DI GUARDO, P. FILOTTI, B. RUFFONI, A. GIOVANNINI
Istituto
Sperimentale per la Floricoltura, Corso degli Inglesi 508, 18038
Sanremo (Imperia)
Agrobacterium
rhizogenes, flavonoids, everlasting, H. angustifolium, no food plants
Helichrysum
italicum (Roth) G. Don and H. stoechas (L.)
Moench are two medicinal species of the Mediterranean region, belonging to the
genus Helichrysum (family Asteraceae). The plants are
evergreen shrubs growing in arid soils, from the cliffs above the sea to the
hills, where they flower from May to August. The bright yellow flower heads
contain principally essential oils, flavonoids (helichrysin A and B) and
tannins. H. italicum and H. stoechas have been used
in folk medicine because of their antibacterial, antitoxic, diuretic and
antiallergic properties; moreover the flowering stems are dried and used as
"everlasting flowers". The neoplastic roots (hairy roots), induced by
the soil Gram negative bacterium Agrobacterium rhizogenes, are
a biosynthetically active tissue that can express root-specific metabolic
pathways as efficiently as intact plant. The secondary metabolite synthesis is
not strictly limited to those that are normally produced in roots of
differentiated plants (Flores et al., Plant Physiol., 1993, 101: 363-371).
We report a
protocol for hairy root induction in H. italicum and H.
stoechas. Leaf and root tissues of micropropagated plant
clones (Giovannini et al., Acta Horticolturae, in press) were co-cultivated
with a solution of A. rhizogenes wild type strain
15834 (ATCC). After 3 days the explants were transferred to a medium without
growth regulators, containing basal salts and vitamines MS (Murashige and
Skoog, Physiol. Plant., 1962, 15: 473-497), 30 g/l sucrose and 8 g/l agar (Basal
Medium), supplemented with Cefotaxime (100 mg/l). The number of explants
developing roots was counted after 30, 60 and 90 days. One hundred percentages
of root explants developed new roots after 30 days of culture, in the two
species. After 90 days, new roots were observed in 92,3% of H. italicum and
in 18,7% H. stoechas leaf explants. Several putative hairy roots were
isolated and further propagated on Basal Medium. PCR analysis was performed on
root total genomic DNA, using specific primers for the amplification of A.

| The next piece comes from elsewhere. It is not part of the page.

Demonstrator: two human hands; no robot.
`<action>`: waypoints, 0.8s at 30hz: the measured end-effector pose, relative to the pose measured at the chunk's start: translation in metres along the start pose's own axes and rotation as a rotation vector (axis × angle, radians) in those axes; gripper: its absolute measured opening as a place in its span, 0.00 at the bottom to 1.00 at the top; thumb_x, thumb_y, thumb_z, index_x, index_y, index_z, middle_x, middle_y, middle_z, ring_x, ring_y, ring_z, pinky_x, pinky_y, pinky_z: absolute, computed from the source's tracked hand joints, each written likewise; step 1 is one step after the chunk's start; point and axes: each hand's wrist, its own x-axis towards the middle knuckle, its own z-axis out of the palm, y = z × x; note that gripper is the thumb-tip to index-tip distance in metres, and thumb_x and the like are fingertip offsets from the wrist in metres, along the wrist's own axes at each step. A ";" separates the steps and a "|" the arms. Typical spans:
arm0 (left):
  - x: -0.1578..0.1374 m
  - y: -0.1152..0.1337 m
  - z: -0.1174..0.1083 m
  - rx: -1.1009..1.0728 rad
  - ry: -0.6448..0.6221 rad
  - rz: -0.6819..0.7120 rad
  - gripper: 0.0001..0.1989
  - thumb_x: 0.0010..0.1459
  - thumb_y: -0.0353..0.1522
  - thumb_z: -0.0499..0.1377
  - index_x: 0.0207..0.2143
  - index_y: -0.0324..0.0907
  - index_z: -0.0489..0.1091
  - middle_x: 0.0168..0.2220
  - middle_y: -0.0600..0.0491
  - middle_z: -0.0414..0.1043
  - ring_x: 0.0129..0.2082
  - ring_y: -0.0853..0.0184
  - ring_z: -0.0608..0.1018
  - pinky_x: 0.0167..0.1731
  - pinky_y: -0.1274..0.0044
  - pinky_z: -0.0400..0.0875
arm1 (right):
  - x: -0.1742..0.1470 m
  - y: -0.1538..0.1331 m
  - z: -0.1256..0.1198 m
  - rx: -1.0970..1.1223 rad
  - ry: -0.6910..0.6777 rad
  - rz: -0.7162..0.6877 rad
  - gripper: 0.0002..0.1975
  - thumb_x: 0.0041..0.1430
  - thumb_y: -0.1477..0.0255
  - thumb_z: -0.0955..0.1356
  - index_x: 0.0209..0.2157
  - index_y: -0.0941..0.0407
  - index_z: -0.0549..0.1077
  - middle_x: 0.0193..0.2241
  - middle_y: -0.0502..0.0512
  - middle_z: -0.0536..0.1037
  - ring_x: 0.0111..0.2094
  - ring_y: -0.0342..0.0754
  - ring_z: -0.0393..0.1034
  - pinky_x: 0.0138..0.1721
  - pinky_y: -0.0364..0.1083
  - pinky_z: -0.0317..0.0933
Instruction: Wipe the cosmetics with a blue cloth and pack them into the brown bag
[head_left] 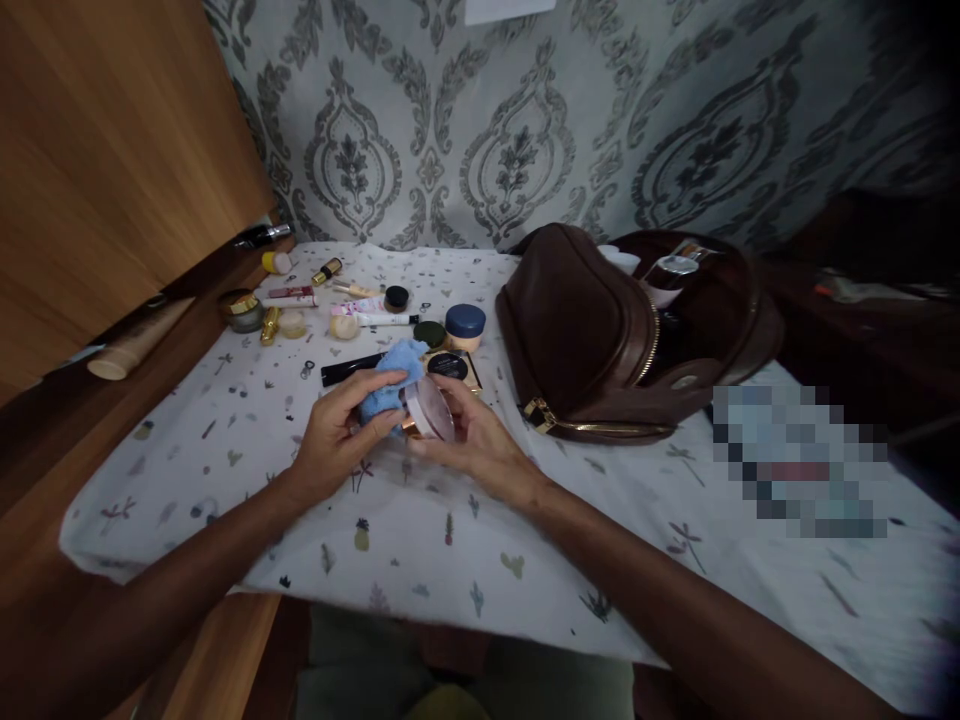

rhizogenes rolC and virC1 genes. A rolC gene
amplification band of 600bp was detected in 3 putative H. italicum hairy
root lines; virC1 amplification band of 326 bp was visualised only in
the bacterium sample. H. italicum hairy root cultures
were established in liquid Basal Medium and were cultivated in light and dark
conditions, in continuous shaking. The pH of the medium was monitored for
five-week culture.
H. italicum hairy root
culture is a fast growing active tissue that can be exploited for the
production of secondary metabolites and for the scaling up in bioreactor.